__What to produce__. Exactly reproduce the lines from the one holding "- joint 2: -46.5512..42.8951" through the end of the records, including both boundary lines but no pictures.

__Entries provided__.
# # # #

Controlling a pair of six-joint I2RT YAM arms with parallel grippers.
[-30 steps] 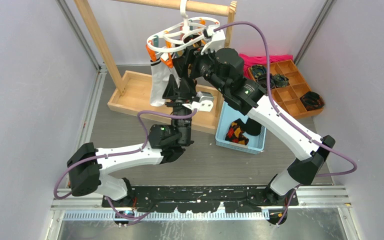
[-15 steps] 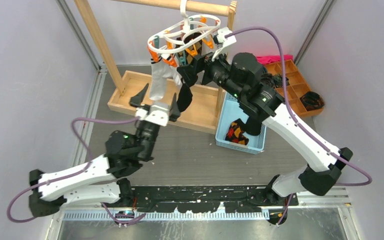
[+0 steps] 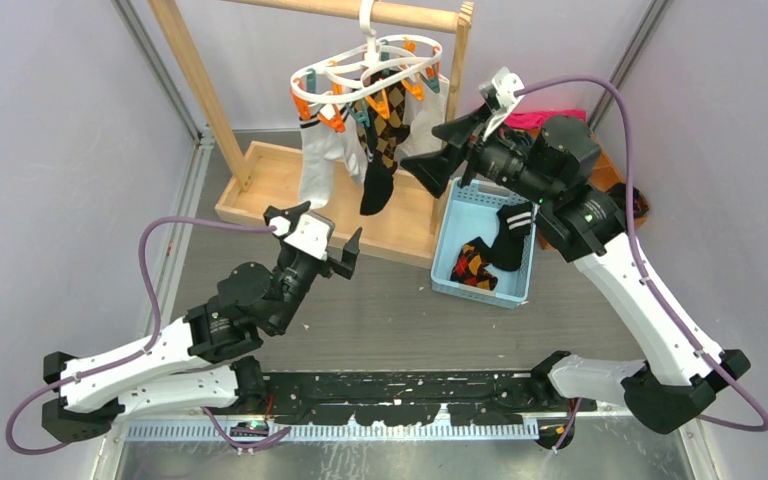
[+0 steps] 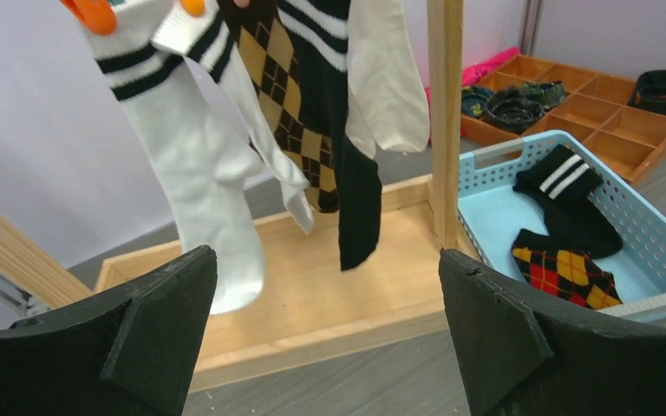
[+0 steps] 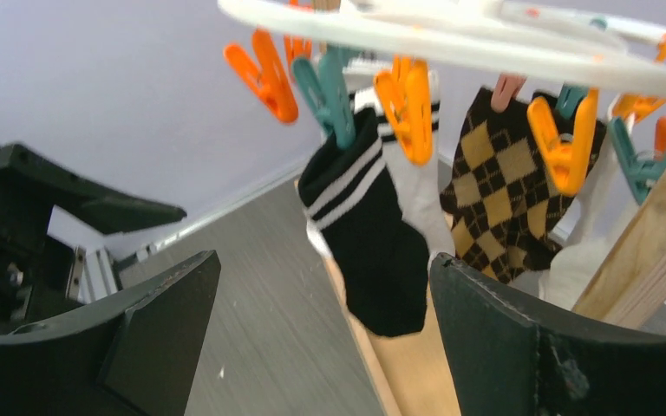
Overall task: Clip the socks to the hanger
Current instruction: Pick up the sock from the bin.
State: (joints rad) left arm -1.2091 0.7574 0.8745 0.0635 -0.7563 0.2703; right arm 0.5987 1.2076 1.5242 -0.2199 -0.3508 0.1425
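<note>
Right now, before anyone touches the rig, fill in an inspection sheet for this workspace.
Surface: grey table; a wooden rack base and a blue basket stand on it.
Job's things: one black striped sock hangs from a teal clip on the hanger; the second black striped sock lies in the basket.
Clutter: white socks and a hung argyle sock on the hanger; a loose argyle sock in the basket; an orange compartment tray with dark items.
Grippers: left gripper open, empty; right gripper open, empty.
Cables: purple cables loop off both arms; no snag seen.
Surroundings: pale walls; pink cloth behind the tray.
</note>
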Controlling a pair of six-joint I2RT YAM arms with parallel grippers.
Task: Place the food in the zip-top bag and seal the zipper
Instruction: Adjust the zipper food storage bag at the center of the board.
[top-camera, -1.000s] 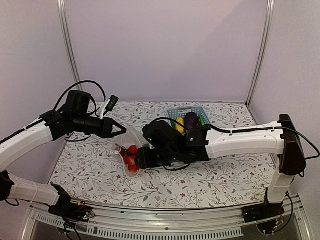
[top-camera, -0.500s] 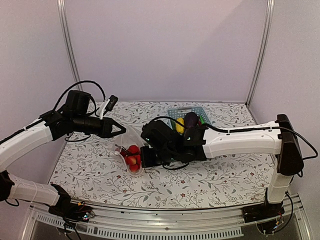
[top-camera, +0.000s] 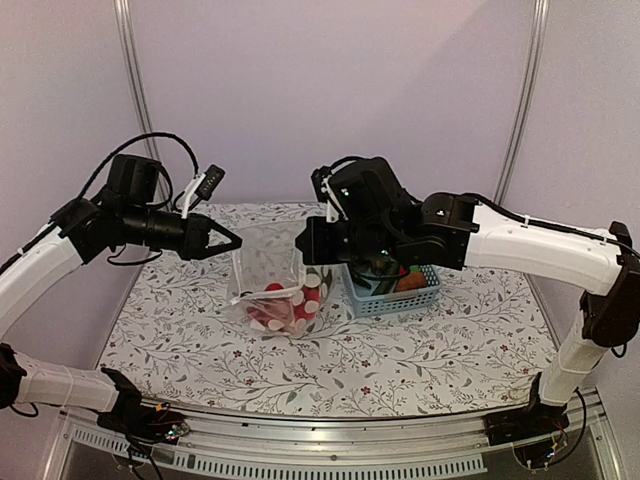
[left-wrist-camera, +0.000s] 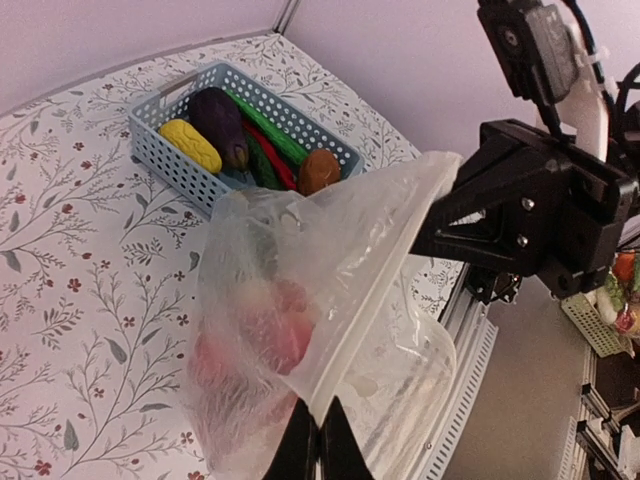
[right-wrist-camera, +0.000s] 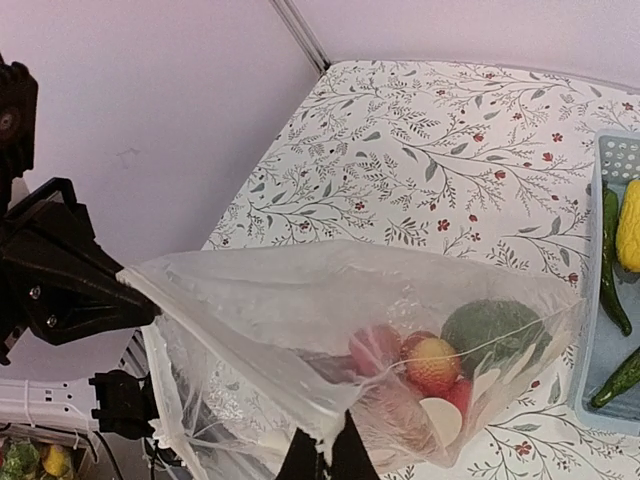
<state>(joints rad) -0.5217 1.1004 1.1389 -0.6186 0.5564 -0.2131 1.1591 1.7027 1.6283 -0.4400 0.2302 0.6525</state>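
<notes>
Two end effectors were clamped fully shut on the bag (top-camera: 268, 265). The left end effector (top-camera: 233, 243) was closed on one end of its mouth edge and the right end effector (top-camera: 303, 243) on the other, so the bag was hung stretched between them. Some food (top-camera: 272, 298) was held low in the bag, below both end effectors. Whether the bag's bottom was rested on the counter (top-camera: 420, 350) could not be told.

More food was seen in the basket (top-camera: 425, 295), just behind the right end effector, so filling was judged unfinished and sealing not yet begun. For the next move, the mouth would have to be held open by one end effector while the other was freed and sent to the basket. Once released, the floppy bag might well collapse.

From above, only red food was shown in the bag. In the right wrist view a green piece (right-wrist-camera: 490, 328) was shown beside it. In the left wrist view the basket's contents were laid out plainly: eggplant (left-wrist-camera: 220, 115), lemon (left-wrist-camera: 190, 146) and potato (left-wrist-camera: 318, 170).
</notes>
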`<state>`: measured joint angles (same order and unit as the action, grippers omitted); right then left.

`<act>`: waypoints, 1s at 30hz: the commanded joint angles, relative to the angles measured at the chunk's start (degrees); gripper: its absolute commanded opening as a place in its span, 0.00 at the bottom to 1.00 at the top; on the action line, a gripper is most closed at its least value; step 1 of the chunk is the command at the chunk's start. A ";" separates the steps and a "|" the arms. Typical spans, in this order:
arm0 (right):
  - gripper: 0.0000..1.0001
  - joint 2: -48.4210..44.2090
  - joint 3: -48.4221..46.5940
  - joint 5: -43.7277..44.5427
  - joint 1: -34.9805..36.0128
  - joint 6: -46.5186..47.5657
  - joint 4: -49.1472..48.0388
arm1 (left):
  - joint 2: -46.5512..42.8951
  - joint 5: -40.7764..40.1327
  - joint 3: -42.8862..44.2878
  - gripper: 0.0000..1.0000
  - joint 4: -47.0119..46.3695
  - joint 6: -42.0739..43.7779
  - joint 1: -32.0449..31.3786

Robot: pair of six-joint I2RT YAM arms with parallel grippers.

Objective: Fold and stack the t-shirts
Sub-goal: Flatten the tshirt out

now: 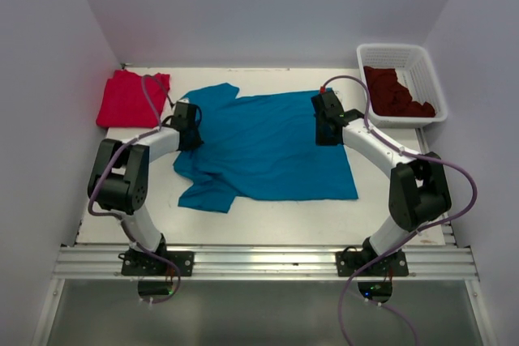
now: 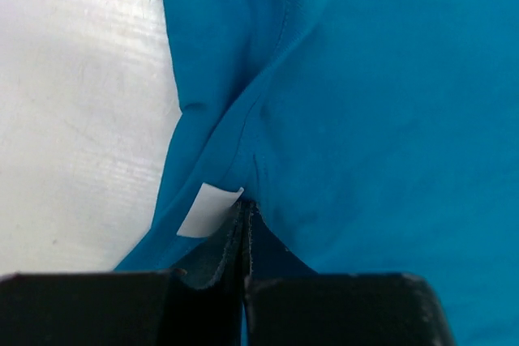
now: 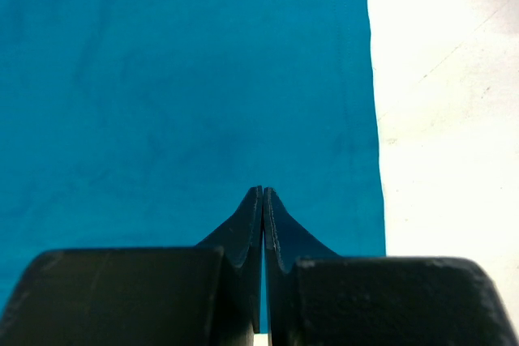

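The only label in sight is a small white tag (image 2: 209,210) sewn into the teal t-shirt (image 1: 276,147), seen in the left wrist view just beside the fingertips; its face is blank, with no writing to read; no brand or print shows on any other cloth or on the arms.

The teal t-shirt lies spread over the middle of the tabletop (image 1: 276,218), one sleeve towards the far edge and one crumpled towards the near left; the left gripper (image 2: 245,212) stands at the shirt's left side, its jaws pressed together on a raised ridge of teal cloth that puckers up into them; the right gripper (image 3: 262,194) stands at the shirt's far right corner, just inside the cloth's right edge, its jaws closed tight with the tips down on flat cloth; whether any cloth is pinched between them cannot be told.

A red t-shirt (image 1: 128,99) lies folded at the far left corner of the tabletop, apart from the teal one; a purple cable (image 1: 151,95) of the left arm loops across its right part; another purple cable (image 1: 464,180) hangs round the right arm.

A white basket (image 1: 432,70) sits at the far right corner; dark maroon t-shirts (image 1: 395,95) lie heaped inside, filling its left part.
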<state>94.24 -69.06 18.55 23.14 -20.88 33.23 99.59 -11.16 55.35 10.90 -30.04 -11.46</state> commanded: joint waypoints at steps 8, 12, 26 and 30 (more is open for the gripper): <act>0.00 -0.37 0.33 1.05 -0.20 0.84 0.52 | 0.43 -12.74 5.92 0.00 5.62 -1.86 2.23; 0.00 0.42 0.15 0.97 -0.20 0.67 0.52 | -0.36 -14.42 4.50 0.00 6.24 -3.27 3.90; 0.00 16.94 -10.91 2.46 -1.08 -1.88 -0.36 | -3.44 1.13 3.79 0.00 -3.60 0.95 5.31; 0.00 21.24 -15.40 2.02 -1.43 -1.62 -0.19 | -3.97 4.99 3.62 0.00 -6.23 2.09 5.22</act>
<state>114.48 -79.59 20.05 22.04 -21.63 33.76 97.86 -10.33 57.06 9.91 -30.15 -6.17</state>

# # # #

__Exercise output__.
  - joint 2: -46.5512..42.8951
  - joint 5: -40.7764..40.1327
  - joint 3: -42.8862..44.2878
  - gripper: 0.0000..1.0000
  - joint 4: -47.0119..46.3695
  - joint 6: -42.0739..43.7779
  - joint 1: -32.0449..31.3786

Robot: pair of six-joint I2RT YAM arms with parallel grippers.

Objective: Fold and stack the t-shirts
Sub-goal: Flatten the tshirt out

now: 
now: 
now: 

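The only label in sight is a small white tag (image 2: 209,210) sewn into the teal t-shirt (image 1: 276,147), seen in the left wrist view just beside the fingertips; its face is blank, with no writing to read; no brand or print shows on any other cloth or on the arms.

The teal t-shirt lies spread over the middle of the tabletop (image 1: 276,218), one sleeve towards the far edge and one crumpled towards the near left; the left gripper (image 2: 245,212) stands at the shirt's left side, its jaws pressed together on a raised ridge of teal cloth that puckers up into them; the right gripper (image 3: 262,194) stands at the shirt's far right corner, just inside the cloth's right edge, its jaws closed tight with the tips down on flat cloth; whether any cloth is pinched between them cannot be told.

A red t-shirt (image 1: 128,99) lies folded at the far left corner of the tabletop, apart from the teal one; a purple cable (image 1: 151,95) of the left arm loops across its right part; another purple cable (image 1: 464,180) hangs round the right arm.

A white basket (image 1: 432,70) sits at the far right corner; dark maroon t-shirts (image 1: 395,95) lie heaped inside, filling its left part.
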<state>94.24 -69.06 18.55 23.14 -20.88 33.23 99.59 -11.16 55.35 10.90 -30.04 -11.46</state> commanded: joint waypoints at steps 8, 12, 26 and 30 (more is open for the gripper): <act>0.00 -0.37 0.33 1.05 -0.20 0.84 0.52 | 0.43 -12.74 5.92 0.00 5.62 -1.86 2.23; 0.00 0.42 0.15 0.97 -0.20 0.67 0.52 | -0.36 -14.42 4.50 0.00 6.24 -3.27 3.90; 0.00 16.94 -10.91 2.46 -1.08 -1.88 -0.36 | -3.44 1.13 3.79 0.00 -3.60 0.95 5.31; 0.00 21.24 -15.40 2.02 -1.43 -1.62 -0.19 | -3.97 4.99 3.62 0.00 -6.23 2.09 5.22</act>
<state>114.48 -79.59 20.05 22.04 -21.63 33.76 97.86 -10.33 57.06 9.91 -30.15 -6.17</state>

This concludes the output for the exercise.